Problem requirements >>
Scan the lines below for "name"; report the number of lines that contain it, and only that.

----- Raw data

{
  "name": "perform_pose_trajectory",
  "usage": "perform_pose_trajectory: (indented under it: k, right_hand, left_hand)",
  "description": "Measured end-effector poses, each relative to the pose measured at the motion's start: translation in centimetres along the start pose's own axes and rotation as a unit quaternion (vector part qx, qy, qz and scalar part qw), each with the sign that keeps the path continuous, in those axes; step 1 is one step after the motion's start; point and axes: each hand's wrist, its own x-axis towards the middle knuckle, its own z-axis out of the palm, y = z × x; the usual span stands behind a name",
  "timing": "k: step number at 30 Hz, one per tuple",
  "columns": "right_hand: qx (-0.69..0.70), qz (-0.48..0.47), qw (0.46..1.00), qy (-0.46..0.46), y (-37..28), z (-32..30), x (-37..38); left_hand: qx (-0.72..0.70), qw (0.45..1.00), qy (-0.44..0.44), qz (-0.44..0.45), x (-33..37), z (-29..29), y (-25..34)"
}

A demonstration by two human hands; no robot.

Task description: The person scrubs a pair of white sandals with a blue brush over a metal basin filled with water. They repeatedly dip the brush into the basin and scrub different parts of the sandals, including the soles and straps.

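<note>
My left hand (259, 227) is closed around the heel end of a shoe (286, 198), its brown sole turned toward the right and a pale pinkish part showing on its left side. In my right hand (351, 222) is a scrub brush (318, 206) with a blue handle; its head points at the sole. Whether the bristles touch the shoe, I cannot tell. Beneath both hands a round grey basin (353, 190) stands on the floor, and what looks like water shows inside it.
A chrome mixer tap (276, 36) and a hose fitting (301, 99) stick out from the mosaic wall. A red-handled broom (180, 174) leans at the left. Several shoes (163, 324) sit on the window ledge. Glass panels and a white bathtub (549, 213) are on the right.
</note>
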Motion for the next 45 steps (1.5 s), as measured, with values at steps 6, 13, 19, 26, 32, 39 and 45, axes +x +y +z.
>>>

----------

Task answer >>
2